Activity >>
What's required is a verbatim printout of all the data.
# # # # # # #
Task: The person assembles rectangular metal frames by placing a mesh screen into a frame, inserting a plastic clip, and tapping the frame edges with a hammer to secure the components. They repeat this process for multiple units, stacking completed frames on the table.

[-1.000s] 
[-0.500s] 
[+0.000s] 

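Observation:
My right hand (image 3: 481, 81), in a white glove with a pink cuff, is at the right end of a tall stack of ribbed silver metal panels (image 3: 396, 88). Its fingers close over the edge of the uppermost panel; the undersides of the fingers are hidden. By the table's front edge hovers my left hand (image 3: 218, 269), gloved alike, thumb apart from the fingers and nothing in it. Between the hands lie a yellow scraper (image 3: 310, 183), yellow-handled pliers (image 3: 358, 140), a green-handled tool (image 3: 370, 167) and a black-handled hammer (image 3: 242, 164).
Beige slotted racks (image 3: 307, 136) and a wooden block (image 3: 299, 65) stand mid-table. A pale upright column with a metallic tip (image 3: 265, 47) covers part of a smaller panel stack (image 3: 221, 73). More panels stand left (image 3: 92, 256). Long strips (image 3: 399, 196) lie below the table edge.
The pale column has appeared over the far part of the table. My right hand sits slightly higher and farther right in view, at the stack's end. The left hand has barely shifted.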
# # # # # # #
Your solution >>
Task: The person assembles rectangular metal frames by placing a mesh screen into a frame, inserting a plastic clip, and tapping the frame edges with a hammer to secure the components. They repeat this process for multiple units, stacking completed frames on the table.

[-1.000s] 
[-0.500s] 
[+0.000s] 

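Observation:
My right hand (image 3: 481, 81), in a white glove with a pink cuff, is at the right end of a tall stack of ribbed silver metal panels (image 3: 396, 88). Its fingers close over the edge of the uppermost panel; the undersides of the fingers are hidden. By the table's front edge hovers my left hand (image 3: 218, 269), gloved alike, thumb apart from the fingers and nothing in it. Between the hands lie a yellow scraper (image 3: 310, 183), yellow-handled pliers (image 3: 358, 140), a green-handled tool (image 3: 370, 167) and a black-handled hammer (image 3: 242, 164).
Beige slotted racks (image 3: 307, 136) and a wooden block (image 3: 299, 65) stand mid-table. A pale upright column with a metallic tip (image 3: 265, 47) covers part of a smaller panel stack (image 3: 221, 73). More panels stand left (image 3: 92, 256). Long strips (image 3: 399, 196) lie below the table edge.
The pale column has appeared over the far part of the table. My right hand sits slightly higher and farther right in view, at the stack's end. The left hand has barely shifted.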

The answer is complete, and the exercise is done.